The criticism towards CNN and some of those in the media started after the defense did not want commentary to be aired in a video the prosecution was showing the jury because it was hearsay and the man airing the livestream has not been called up as a witness so they could cross-examine him. Schroeder and Assistant District Attorney Thomas Binger then got into a back and forth about the defense wanting to admit evidence about what Joseph Rosenbaum had said and done in the moments leading up to the shooting. Schroeder ruled such evidence could be presented to the jury.

Schroeder said it is critical for the people of Kenosha and the rest of the country to have faith in the final verdict at the end of the trial. “I’m gonna comment about the media, again, because there was a gentleman on TV night before last who said, ‘This is the most divisive case in the country today’…There are people on the media, on reputable sites, that are saying things that are totally bizarre,” he said, adding the reason why he is bringing up CNN is due to how it is a prime example of talking heads making comments about state law they know nothing about, in this case, the “uncommunicated threat rule.”

The rule states the defendant does not need to be aware of the deceased past violent actions in order to claim self-defense if circumstantial evidence shows such evidence. Schroeder allowed evidence of Rosenbaum’s actions on August 25 to be admitted.

“Now one of these, this was on CNN, Jeffrey Toobin and another attorney there, and a comment was made the ruling was ‘incomprehensible.’ They obviously are not familiar with this rule. That’s our law,” Schroeder said.

In response, Binger said he hasn’t paid attention to what Toobin has said on the network: “It is of no concern to me.”

CNN legal analyst Areva Martin had stated it was “incomprehensible” for Schroeder to prevent the prosecution from calling the men Rittenhouse shot as “victims” but the defense can call the men either arsonists, rioters, or looters if the evidence showed they engaged in such behavior. Schroeder’s reasoning for the ban is because if the prosecution calls the men “victims” then it could prejudice the jury when the jury could rule Rittenhouse acted in self-defense, making the men “assailants.”

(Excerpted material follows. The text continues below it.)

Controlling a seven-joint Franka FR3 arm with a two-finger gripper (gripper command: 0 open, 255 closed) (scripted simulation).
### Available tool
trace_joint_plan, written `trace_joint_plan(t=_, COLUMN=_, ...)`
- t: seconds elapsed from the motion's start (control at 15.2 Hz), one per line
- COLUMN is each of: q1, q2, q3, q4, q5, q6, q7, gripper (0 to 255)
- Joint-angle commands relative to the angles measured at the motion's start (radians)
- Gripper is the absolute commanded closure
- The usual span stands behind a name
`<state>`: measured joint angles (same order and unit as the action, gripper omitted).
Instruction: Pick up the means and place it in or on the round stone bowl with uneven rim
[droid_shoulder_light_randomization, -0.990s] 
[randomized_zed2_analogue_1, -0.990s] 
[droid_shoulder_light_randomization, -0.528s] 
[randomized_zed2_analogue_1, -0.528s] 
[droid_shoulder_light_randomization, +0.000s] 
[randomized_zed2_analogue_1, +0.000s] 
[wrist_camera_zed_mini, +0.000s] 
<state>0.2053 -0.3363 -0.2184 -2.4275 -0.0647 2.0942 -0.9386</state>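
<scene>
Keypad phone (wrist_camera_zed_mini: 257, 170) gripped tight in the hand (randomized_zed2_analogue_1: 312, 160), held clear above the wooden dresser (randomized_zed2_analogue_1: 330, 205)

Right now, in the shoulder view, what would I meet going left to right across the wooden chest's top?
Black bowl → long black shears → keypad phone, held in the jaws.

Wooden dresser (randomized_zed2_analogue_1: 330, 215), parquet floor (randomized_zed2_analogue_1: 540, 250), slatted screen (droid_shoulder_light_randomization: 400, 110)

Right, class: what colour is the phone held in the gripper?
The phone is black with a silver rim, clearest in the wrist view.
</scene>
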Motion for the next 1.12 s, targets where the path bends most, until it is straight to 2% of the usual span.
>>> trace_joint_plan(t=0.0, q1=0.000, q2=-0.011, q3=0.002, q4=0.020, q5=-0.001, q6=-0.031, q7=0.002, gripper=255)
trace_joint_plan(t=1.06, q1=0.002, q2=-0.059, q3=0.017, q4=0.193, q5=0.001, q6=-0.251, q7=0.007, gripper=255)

“It’s a very troubling situation because … using that word suggests that Rittenhouse was justified in what he was doing because these were bad people that he shot,” Toobin said. “They were committing crimes. They were out there looting. They were out there being arsonists when that is very much in dispute in the trial, what these people were doing.”

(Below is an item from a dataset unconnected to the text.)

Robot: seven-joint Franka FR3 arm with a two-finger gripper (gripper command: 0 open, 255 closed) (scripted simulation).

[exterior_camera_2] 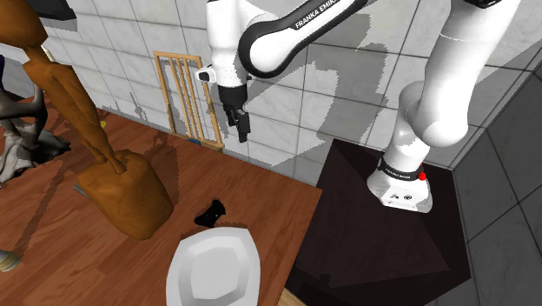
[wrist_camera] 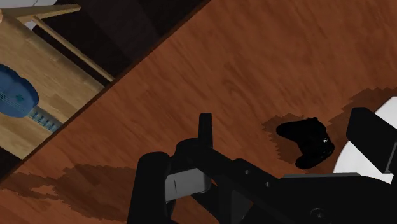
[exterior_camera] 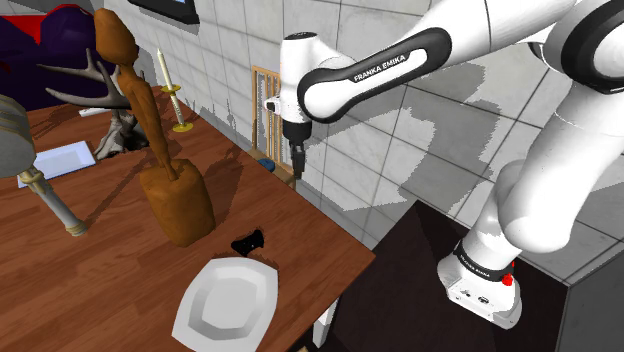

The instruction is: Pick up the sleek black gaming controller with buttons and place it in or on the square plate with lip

During the trial’s jury selection, Schroeder told potential jurors he was not attacking the media but said there have been instances where stories were written about the Rittenhouse trial by people who knew nothing about the case.

“The price we pay for having a free press is a lot of irresponsible and sloppy journalism,” he explained, adding some “reputable” news outlets have been sloppy in their reporting of the case while others have been “perfect” in their reporting.